Signal Detection and Clarification of Peripheral Neuropathy and Guillain-Barré Syndrome Associated with Exposure to Systemic Fluoroquinolones

Aims: Peripheral neuropathy (PN) is an identified risk of systemic antibacterial therapy with fluoroquinolones. The risk and its severity, including the development of Guillain-Barré syndrome (GBS) between individual agents is uncertain. This study examines the association between fluoroquinolones and PN and GBS in cases spontaneously reported to the FDA Adverse Event Reporting System (FAERS).
Study Design: Retrospective pharmacovigilance analysis.
Place and Duration of Study: Cases submitted to FAERS between 1997 and 2012.
Methodology: The MedDRA Preferred Term was used to define PN and GBS. Individual fluoroquinolones were identified by generic names and route of administration. Empirical Bayes Geometric Mean (EBGM) with 95% confidence interval (EB05-EB95) was calculated as disproportionality measure. Safety signals with EB05>2 was considered a significant disproportional increase in event reporting of at least twice times higher than expected.

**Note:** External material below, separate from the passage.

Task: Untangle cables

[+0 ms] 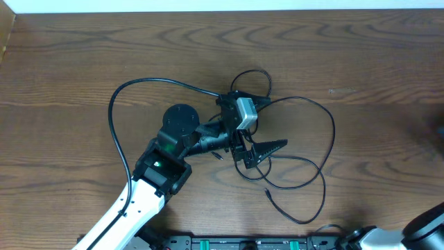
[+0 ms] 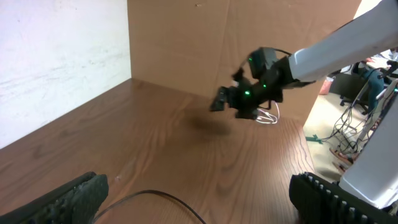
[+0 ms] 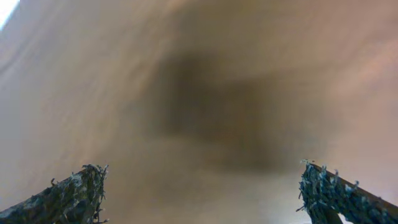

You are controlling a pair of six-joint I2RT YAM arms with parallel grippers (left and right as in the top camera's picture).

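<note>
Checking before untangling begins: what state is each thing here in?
cables: loose on the table in crossing loops, not gripped.
left gripper: open over the cables, holding nothing.
right gripper: open, nothing between its fingers; view blurred.

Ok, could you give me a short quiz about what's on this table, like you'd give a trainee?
1. Which colour are the cables lying on the table? A white, B black, C red.
2. True or false: the left gripper is clamped shut on a cable.
3. Fill in: between its fingers, the right gripper holds ____.
Key: 1 B; 2 false, its jaws stand open; 3 nothing.
</note>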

Results: There were 539 PN reports out of 46,257 adverse event reports submitted for fluoroquinolones. 9% of PN reports were for GBS. Significant disproportionality of PN (EBGM 2.70; EB05-EB95 2.51-2.90) and GBS (EBGM 3.22; EB05-EB95 2.55-4.02) was identified for fluoroquinolones. Signals of PN were detected for ciprofloxacin (EBGM 3.24; EB05-EB95 2.87-3.66) and levofloxacin (EBGM 3.36; EB05-EB95 3.02-3.72). A GBS signal was detected for ciprofloxacin (EBGM 4.15; EB05-EB95 2.94-5.74). GBS and PN respectively ranked 6th and 8th among reported neurological events.
Conclusion: This study reemphasizes the link between fluoroquinolones and PN, and shows potential association with more severe forms of nerve damage, e.g. GBS. Unless the benefit of fluoroquinolone therapy outweighs PN risk, treatment with alternative antibacterial agents is recommended.